Some entrepreneurs are blessed with capital endowments from the offset, and others successfully market their ideas to investors or friends with money. But for everyone else, the options are unfortunately pretty limited.

Many business owners who find themselves in this unfortunate but all-too-common position believe that the best thing to do—the only thing they can do—is run to the nearest bank and take out a loan. It turns out that this may not be the best thing to do, and it’s certainly not the only option.

Struggling To Get A Loan? You’re Not Alone

Obtaining a bank loan can actually be quite challenging for entrepreneurs and small business owners. Let’s take a very simplified look at what banks ask for on a loan application, and then talk how meeting those requirements might pose some problems.

Banks usually require two things in order to qualify an individual for a loan:

  • Pass a credit check with a high credit score
  • Have non-liquid assets to use as collateral to secure a loan

While meeting these requirements may be a piece of cake for some applicants, some entrepreneurs might have trouble meeting one or both, which would disqualify them from receiving a loan.

Many small business owners use their own money to finance their businesses, which means that their credit scores will fluctuate as they make changes to their business. Business investments are costly and occur frequently, and especially for professionals like attorneys, real estate agents, and insurance agents, who often wait long periods for payments to arrive, personal finance and business finance tend to overlap quite a bit.

Professionals trying to scale their small businesses are also less likely to have the amount of non-liquid collateral (stocks, bonds, and real estate) that banks are interested in accepting as collateral. Many business owners rent spaces rather than own them, and prefer having liquid assets that can be used to directly invest in the business.

Factoring In The Alternative Solutions

For those entrepreneurs who don’t qualify for loans (or who don’t want to pay returns on a monthly rate), there’s an easier option: factoring.

Factoring is a different type of financial solution that can benefit any business that has future receivables. Rather than checking to see if a business has a specific credit score or specific amount of assets, factoring companies only look to see how large a class of future receivables a company has.
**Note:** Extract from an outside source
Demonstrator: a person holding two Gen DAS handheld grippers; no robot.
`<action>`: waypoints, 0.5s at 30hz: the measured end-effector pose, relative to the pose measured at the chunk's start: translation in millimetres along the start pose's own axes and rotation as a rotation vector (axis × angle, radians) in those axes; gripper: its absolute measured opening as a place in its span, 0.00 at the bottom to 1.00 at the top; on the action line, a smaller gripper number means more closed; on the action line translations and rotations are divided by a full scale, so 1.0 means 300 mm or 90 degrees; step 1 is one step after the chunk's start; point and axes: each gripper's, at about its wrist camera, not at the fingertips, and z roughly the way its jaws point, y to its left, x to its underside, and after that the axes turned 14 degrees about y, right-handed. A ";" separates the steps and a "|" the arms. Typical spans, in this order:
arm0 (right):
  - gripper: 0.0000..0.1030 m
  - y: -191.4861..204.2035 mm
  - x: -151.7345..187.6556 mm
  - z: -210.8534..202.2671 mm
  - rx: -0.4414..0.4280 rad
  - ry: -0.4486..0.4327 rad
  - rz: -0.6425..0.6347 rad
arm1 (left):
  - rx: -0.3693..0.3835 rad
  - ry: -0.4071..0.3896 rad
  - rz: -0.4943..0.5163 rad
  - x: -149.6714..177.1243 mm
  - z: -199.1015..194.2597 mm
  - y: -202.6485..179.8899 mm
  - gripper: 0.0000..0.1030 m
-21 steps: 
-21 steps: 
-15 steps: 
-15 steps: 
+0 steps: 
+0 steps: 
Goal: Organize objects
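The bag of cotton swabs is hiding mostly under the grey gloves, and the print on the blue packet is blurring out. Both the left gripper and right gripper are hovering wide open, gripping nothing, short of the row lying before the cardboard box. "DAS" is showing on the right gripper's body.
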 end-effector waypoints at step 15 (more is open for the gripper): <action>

Future receivables, also known as future earnings or expected income, come in all different forms.

  • For contingency fee attorneys, future receivables are their attorney fees. A factoring company will examine an attorney’s case inventory to determine the size of an attorney’s future cumulative fee.
  • For sales agents who work on commission, future receivables are their commission payments. Factoring companies would look at ongoing transactions, expected sales values, and past commissions to gauge future receivables.
  • For salaried employees, future receivables are stipulated in contracts. Athletes often seek factoring agreements because their contracts state that payments will occur only a few times a year.

Here’s how factoring works: a factoring company will purchase a portion of a business’s future receivables and then the business will receive a sum of money equal to the size of that purchase. After the business is awarded its future receivables from its obligor, the factoring company is repaid directly.

Factoring has a few other benefits. There are no monthly payments and no debts (all repayments come directly from your future receivables). Interest rates may be higher because of the higher risk involved, but you’ll be able to use more of your own money in the interim.